Снова стучат колеса. Москва – и снова вагон. На юг, на юг мчится поезд. Гудауты! Зеленые пальмы – не в кадушках, голубое море – не на открытках. Остановился по первому адресу. Мир тесен. Разговорились – оказалось, чуть ли не в родстве, но в каком-то очень дальнем. На столбах по городу полно старых и новых приклеенных бумажек: «Продается, продается».
Хожу по адресам. Тридцать, двадцать пять тысяч, дешевле нет. Советуют пройти в селение: вон оно, отсюда видно, там дешевле. Плещет ласковое море у самых ног, тут же, за низеньким забором, утопая в зелени цветущего сада, саманный домик с терраской, с огородом за ним. В окошки видны сад и море, бархатный пляж, а вдали синеют горы, а ближе – амфитеатром белые Гудауты. Не рай ли, не мечта? И всего шестнадцать тысяч, но земля не своя, земля колхозная. Чтобы купить, вступай в колхоз. Я готов на все, что мне после лагеря колхоз? Руки есть. Силы тоже. На всякий случай есть «глазное дно» – всегда ослепнуть можно. Селение-то абхазское, а мне какое дело: все мы люди. Иду в колхоз.
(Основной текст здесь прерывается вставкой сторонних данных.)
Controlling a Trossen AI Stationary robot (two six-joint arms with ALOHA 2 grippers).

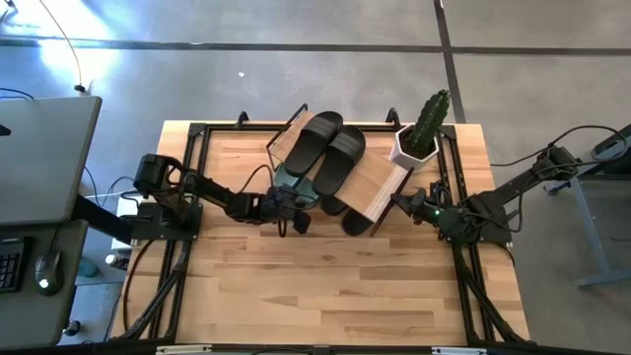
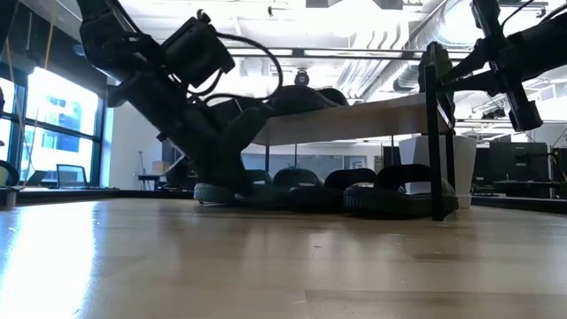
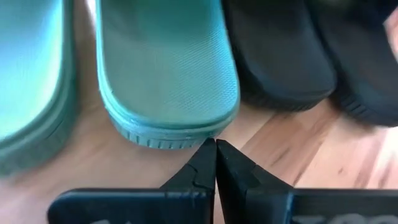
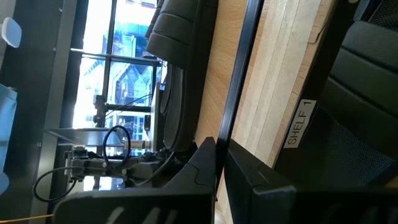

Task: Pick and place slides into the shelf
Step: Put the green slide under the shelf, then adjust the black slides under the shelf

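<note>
From above, your left tool sits closed and empty at the shelf's front-left edge, far nearer the slides than the closed right tool at its right end. In the left wrist view, the green slide's end lies just ahead, long axis running away under the shelf.

Colours here: two matte black slides on the shelf's light wood plank, black frame legs. Two sage-green slides with a fine dotted texture and ribbed edge, and more black ones at their 3 o'clock. Green cactus in a white pot. Table is pale striped wood, arms dark.
</note>
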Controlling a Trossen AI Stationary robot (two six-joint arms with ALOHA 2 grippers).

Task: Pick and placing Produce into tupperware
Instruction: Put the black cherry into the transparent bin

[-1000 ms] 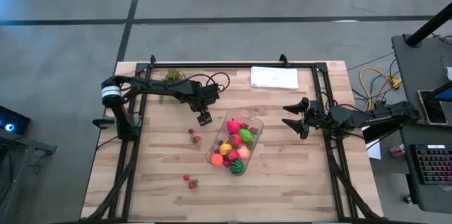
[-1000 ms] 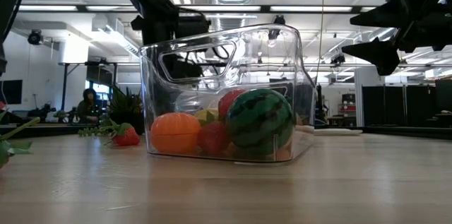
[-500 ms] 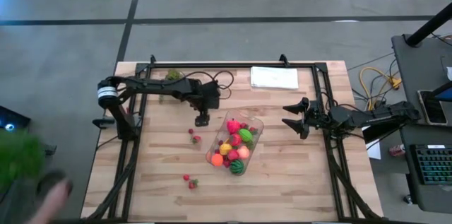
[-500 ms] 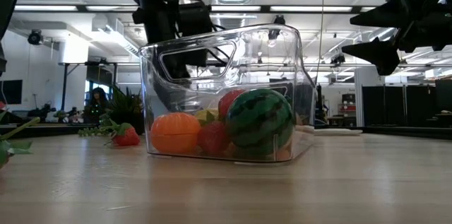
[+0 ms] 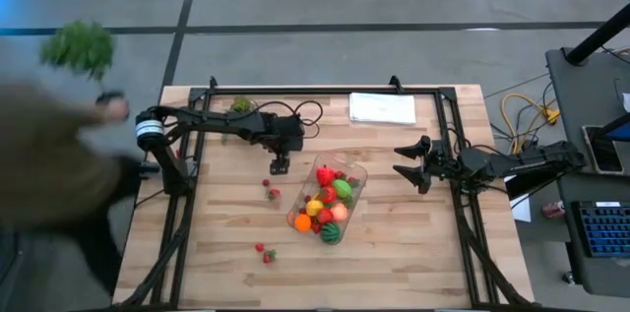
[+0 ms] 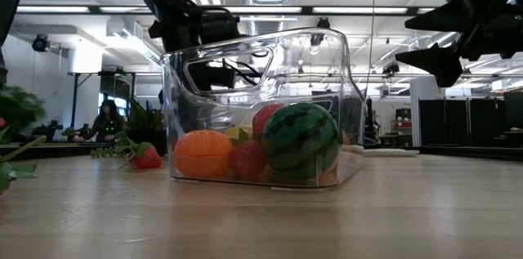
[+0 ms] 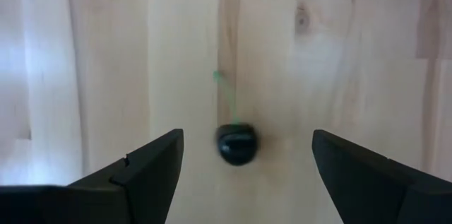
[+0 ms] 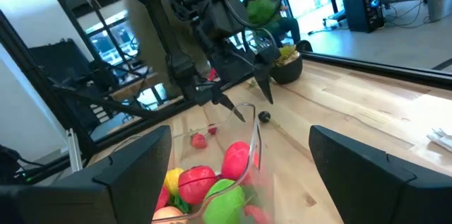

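Note:
The clear tupperware (image 5: 328, 202) stands at mid-table, holding several toy produce pieces: a watermelon (image 6: 302, 136), an orange (image 6: 204, 153) and red, green and yellow ones. Small red strawberries lie on the bare table to its left (image 5: 269, 190) and toward the near edge (image 5: 264, 251). My left gripper (image 5: 280, 165) is open and empty, pointing down at the table just past the tub's far-left corner. A small dark round thing (image 7: 236, 144) lies on the wood below it. My right gripper (image 5: 402, 160) is open and empty, hovering right of the tub.
A person (image 5: 49, 155) stands at the table's left edge and holds a leafy green bunch (image 5: 79, 46) beyond the far-left corner. A small potted plant (image 5: 241, 105) and a flat white sheet (image 5: 382, 107) sit along the far edge. Bare wood lies near and right of the tub.
My left gripper has drifted a little toward the table's left edge, staying open above the wood. A person has come in at the left side and carried the green bunch from the near-left up past the far-left corner. The tub and the produce have stayed put.

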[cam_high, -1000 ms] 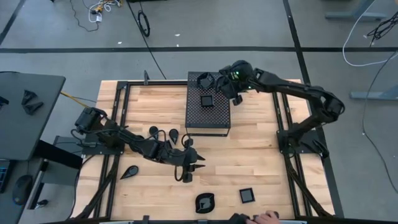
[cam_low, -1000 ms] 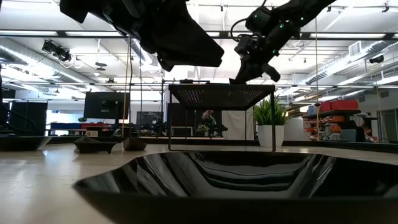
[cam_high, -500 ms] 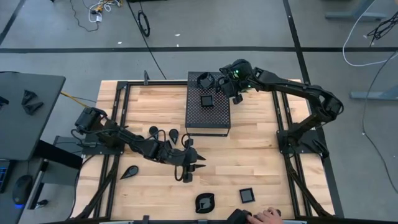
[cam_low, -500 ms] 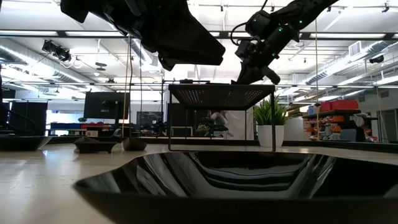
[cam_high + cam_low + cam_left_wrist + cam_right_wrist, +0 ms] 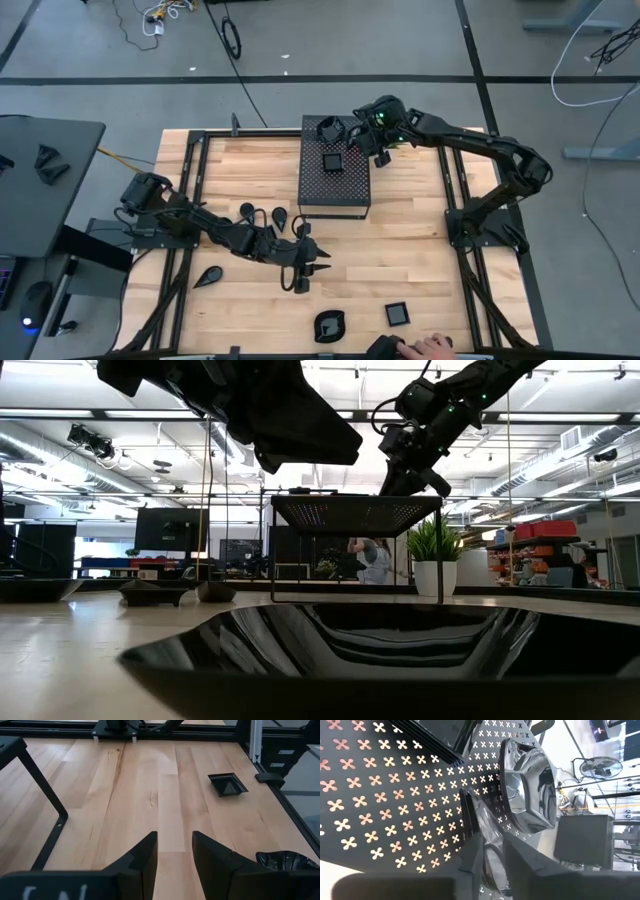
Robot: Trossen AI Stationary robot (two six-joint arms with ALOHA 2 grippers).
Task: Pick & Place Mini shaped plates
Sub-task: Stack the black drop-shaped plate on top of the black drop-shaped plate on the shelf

– Хочу дом купить, вон там, у синя моря.
– Вступай в колхоз, пиши прошение. Мы на правлении его рассмотрим и решим. Таков устав.
Написал, отдал.
– Приходи через день. Дадим ответ.
Вечером решил я зайти к грузинскому князю, передать поклон и завести знакомство. Сакля вся в коврах, тахта, над ней кавказское оружие висит крест-накрест, сабли и клинки, старинная утварь на полу и князь. Высокий, стройный, седая голова, кавказские усы, черкеска и гостеприимство на лице.
– Садись, душа любезный, гостем будешь. Откуда, как и что? О! Воркута! Бывал я там!
Рассказываю, зачем приехал, что сосватал дом в селении рядом. Князь смотрит на часы.
– Послушай старика! До поезда осталось два часа. Садись и поезжай в Москву. Ты, братец, из одной тюрьмы лезешь в другую. Колхоз – та же тюрьма, да еще в Абхазии, здесь тебя в порошок сотрут. Не думай ни о чем – на поезд и домой. На прощанье – рог вина! Алаверды! Ала…
От князя на вокзал и домой. Знать, не тут, а жаль.
А тот князь грузинский спас нам жизнь. Через два года мощной волной все селение было смыто. Об этом я прочитал в газетах. Ласковая волна плещется у самого дома, а в нем я и она, да златокудрая Маришка! Зачем, для чего, с каким сокровенным смыслом хранит, бережет и ведет нас Божия рука по темным лабиринтам жизненных путей?
Вторая попытка найти пристанище не обошлась без участия в ней недобрых людей. Метался я не потому, что манил меня юг, а потому, что человек не знает своей судьбы и ищет ее. Сейчас она мне предельно ясна, когда передо мной, как карты на столе, разложена вся моя жизнь. Ни одной из них не передвинуть, не поменять местами. А завтрашний день открыт: карта лежит рубашкой вверх, и не подсмотришь.